Directions for this task: What is needed here is a faithful repeat of every entry, with no character changed.

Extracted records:
_____

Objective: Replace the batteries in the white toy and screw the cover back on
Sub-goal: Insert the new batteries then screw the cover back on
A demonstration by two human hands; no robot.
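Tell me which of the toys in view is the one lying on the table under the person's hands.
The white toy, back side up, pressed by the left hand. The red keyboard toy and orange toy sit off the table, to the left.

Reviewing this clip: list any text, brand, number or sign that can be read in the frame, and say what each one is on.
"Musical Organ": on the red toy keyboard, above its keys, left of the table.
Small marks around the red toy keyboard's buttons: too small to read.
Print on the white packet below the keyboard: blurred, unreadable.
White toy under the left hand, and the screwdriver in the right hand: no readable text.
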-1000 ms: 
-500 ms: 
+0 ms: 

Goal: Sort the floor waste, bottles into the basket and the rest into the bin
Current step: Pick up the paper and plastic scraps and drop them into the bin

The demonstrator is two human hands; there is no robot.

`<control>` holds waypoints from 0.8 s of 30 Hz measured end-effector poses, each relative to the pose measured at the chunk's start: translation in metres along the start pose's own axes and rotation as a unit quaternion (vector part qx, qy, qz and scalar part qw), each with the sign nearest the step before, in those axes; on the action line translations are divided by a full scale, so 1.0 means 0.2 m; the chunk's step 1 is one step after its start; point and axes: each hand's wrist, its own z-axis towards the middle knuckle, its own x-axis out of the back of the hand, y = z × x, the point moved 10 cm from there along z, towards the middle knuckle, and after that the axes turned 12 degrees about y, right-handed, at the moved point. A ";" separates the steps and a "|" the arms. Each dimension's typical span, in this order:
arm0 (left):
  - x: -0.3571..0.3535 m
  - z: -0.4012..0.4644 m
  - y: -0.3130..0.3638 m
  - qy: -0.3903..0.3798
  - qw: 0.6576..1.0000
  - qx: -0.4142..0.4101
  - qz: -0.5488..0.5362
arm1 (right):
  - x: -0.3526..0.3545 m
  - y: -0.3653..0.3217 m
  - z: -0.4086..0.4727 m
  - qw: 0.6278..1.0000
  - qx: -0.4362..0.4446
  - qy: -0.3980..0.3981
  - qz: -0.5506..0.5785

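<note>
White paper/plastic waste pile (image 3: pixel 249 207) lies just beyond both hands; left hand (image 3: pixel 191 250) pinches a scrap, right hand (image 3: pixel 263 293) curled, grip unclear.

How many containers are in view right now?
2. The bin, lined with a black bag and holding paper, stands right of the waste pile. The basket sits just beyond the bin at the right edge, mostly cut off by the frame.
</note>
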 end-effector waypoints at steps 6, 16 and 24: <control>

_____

Your response:
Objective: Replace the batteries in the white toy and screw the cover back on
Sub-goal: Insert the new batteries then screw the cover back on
A demonstration by two human hands; no robot.
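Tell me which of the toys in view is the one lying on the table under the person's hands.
The white toy, back side up, pressed by the left hand. The red keyboard toy and orange toy sit off the table, to the left.

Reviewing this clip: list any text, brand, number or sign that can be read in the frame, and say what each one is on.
"Musical Organ": on the red toy keyboard, above its keys, left of the table.
Small marks around the red toy keyboard's buttons: too small to read.
Print on the white packet below the keyboard: blurred, unreadable.
White toy under the left hand, and the screwdriver in the right hand: no readable text.
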-1000 ms: 
-500 ms: 
+0 ms: 

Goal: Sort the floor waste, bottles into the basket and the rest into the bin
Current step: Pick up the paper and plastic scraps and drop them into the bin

The demonstrator is two human hands; there is no robot.

`<control>` holds waypoints from 0.8 s of 30 Hz measured end-effector poses, each relative to the pose measured at the chunk's start: translation in metres along the start pose's own axes and rotation as a unit quaternion (vector part qx, qy, qz and scalar part qw), each with the sign nearest the step before, in those axes; on the action line translations are divided by a full scale, so 1.0 means 0.2 m; the chunk's step 1 is one step after its start; point and axes: each hand's wrist, its own z-axis towards the middle knuckle, its own x-axis out of the back of the hand, y = z × x, the point moved 10 cm from there along z, towards the middle knuckle, and after that the axes turned 12 degrees about y, right-handed, at the moved point. A ";" separates the steps and a "|" the arms. Each dimension's typical span, in this order:
arm0 (left):
  - x: -0.3571..0.3535 m
  - z: -0.4012..0.4644 m
  - y: -0.3130..0.3638 m
  - qy: -0.3903..0.3798
  - qw: 0.6576..1.0000
  - qx: -0.4142..0.4101
  - qz: -0.5488..0.5362
arm1 (right):
  - x: -0.3526..0.3545 m
  - y: -0.3653..0.3217 m
  - z: -0.4086..0.4727 m
  - qw: 0.6278..1.0000
  - qx: -0.4362..0.4446
  - qy: -0.3980..0.3981
  - qz: -0.5506..0.5785

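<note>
White paper/plastic waste pile (image 3: pixel 249 207) lies just beyond both hands; left hand (image 3: pixel 191 250) pinches a scrap, right hand (image 3: pixel 263 293) curled, grip unclear.

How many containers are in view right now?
2. The bin, lined with a black bag and holding paper, stands right of the waste pile. The basket sits just beyond the bin at the right edge, mostly cut off by the frame.
</note>
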 end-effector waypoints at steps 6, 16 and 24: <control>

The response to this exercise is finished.